On Sun, Jul 05, 2020 at 11:58:58AM -0700, Bruce Leban wrote:

> > People who want NAN poisoning can opt-in by doing a check for NANs
> > themselves, either in a wrapper function, or by testing the bounds
> > *once* ahead of time and then just calling the stdlib `clamp` once they
> > know they aren't NANs.
> 
> 
> Imagine making the same statement about exceptions:
> 
>  Exceptions being raised should be opt-in.
> 
> 
> That sounds crazy but it's not. Before exceptions were commonplace, there
> were three possibilities when unreasonable operations were performed:

But using a NAN is not an unreasonable operation. There is a perfectly 
sensible interpretaion available for using NANs as bounds, and it is 
one which is supported by the IEEE-754 recommended treatment 
of minimum and maximum: missing values.

That same behaviour falls out naturally from a very simple, non- 
contrived and efficient implementation of clamp that relies only on the 
value supporting less than. (The bounds also have to support equality.) 
It doesn't even have to be numeric! So long as the value supports less 
than, you can clamp it. Whether that is meaningful or not depends on the 
value, but the feature is there for those who can make use of it. 
Duck-typing for the win!


>    - return some arbitrary or random value (not a NaN because they hadn't
>    been invented);

IEEE-754 goes back to the 1980s, before exceptions were commonplace.

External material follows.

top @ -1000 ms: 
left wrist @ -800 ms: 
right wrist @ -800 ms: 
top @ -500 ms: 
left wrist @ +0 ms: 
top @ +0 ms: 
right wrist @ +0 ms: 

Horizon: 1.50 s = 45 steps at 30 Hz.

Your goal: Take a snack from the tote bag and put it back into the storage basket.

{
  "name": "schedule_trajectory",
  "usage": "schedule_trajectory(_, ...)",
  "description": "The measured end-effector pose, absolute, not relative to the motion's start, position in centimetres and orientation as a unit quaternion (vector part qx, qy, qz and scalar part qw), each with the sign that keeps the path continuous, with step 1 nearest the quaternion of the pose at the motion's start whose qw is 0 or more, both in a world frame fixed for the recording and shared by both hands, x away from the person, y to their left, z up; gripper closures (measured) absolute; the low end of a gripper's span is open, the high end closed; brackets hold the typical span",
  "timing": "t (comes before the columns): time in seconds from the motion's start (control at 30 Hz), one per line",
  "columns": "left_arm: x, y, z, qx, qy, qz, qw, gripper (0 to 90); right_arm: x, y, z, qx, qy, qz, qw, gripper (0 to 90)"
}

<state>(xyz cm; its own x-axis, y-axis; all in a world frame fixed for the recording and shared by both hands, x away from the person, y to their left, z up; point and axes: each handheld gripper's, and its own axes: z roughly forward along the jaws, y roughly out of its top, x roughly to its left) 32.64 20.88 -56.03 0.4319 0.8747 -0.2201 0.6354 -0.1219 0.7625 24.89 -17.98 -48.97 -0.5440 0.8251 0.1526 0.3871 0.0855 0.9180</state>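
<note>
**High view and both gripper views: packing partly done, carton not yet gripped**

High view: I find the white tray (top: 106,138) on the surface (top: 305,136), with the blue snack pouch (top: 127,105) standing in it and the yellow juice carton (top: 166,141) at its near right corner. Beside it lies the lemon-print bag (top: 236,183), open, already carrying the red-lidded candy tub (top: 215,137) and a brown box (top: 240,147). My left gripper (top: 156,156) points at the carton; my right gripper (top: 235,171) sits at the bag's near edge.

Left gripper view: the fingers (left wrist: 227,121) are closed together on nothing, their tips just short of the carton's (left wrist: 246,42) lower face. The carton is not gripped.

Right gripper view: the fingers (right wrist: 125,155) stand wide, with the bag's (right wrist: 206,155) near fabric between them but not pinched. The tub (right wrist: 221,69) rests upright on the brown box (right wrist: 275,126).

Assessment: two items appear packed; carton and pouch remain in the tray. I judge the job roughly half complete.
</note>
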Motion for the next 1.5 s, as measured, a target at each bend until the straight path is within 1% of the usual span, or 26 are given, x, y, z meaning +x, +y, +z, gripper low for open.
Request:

So returning a NAN was certainly an option. On the Apple Mac, converting 
a string to a float would return a NAN if it was a non-numeric value 
like "abc". So did operations like arcsin(2).


>    - and also set an "error flag" that could be checked by the caller to
>    determine if something had gone wrong (but frequently was not);
>    - terminate the program.
> 
> Things are much better now. Few argue that it was better before.

There are many people who consider exceptions to be a terrible mistake, 
including the creators of Go. So your analogy is not as strong as you 
think.


> Think of
> NaN as the value equivalent of an exception. NaN poisoning is the
> equivalent of the fact that any function that doesn't catch an exception
> passes it through.

Right. That's an excellent analogy. If exceptions were uncatchable, they 
would always be fatal and they would be just like the bad old days where 
any error would always terminate the program.

But they aren't uncatchable, and there are situations where NANs don't 
represent a fatal error that can only propagate through your calculation 
poisoning the results.

Here are some examples:

    py> 1 < NAN
    False

    py> min(max(1, NAN), NAN)
    1

    py> 1**NAN
    1.0

The first two are especially relevant for clamp.


> I don't usually write code that *uses *NaNs directly. If
> I want a distinguished non-numeric value, I use None or some other
> sentinel. If a NaN is produced by my code it indicates a bug. NaN poisoning
> increases the chance that a NaN generated somewhere won't be hidden by
> later code that manipulates that value. Why would I want to suppress that?

Then don't. I'm happy for you to test for it. Write a wrapper function 
that checks the bounds, and you are no worse off than if it was builtin.

In many use-cases, you won't even need a wrapper function, because the 
bounds won't be changing, or will change only rarely. So you only need 
test them once, not on every call to clamp. Win!

I respect your right to check the bounds for NANs. How about you respect 
my right to not to, and don't force me to do it *twice* to get the 
behaviour I want?


> Just as an exception can be suppressed by explicit code, Nan poisoning can
> be suppressed by explicit checks. 

What you want is for people who want to test for NANs to have the clamp 
function do it for them, and people who don't want to check for NANs to 
have to do it twice, once in their wrapper function, and once in the 
clamp function.

Your attitude here is literally:

"Oh, you don't want to check for NANs? Then I'll make you do it twice as 
much as everyone else!"


> So let me rewrite your second and third
> paragraphs above (recall Option 1 which you favor is ignore NaNs, and
> Option 2 is NaN poisoning):
> 
> Let's say the stdlib uses Option 2. The function doesn't need to do any
> explicit checks for NANs,

But that's not true, it does need to check for NANs explicitly, because 
order comparisons `x < NAN` don't return NANs.

There may be some clever arrangement of arguments for min and max that 
will return a NAN, but that's depending on accidental behaviour. You 
can't rely on it.

(Having the result of min and max depend on the order of arguments is 
not a feature, and relying on that accidental behaviour is not safe.)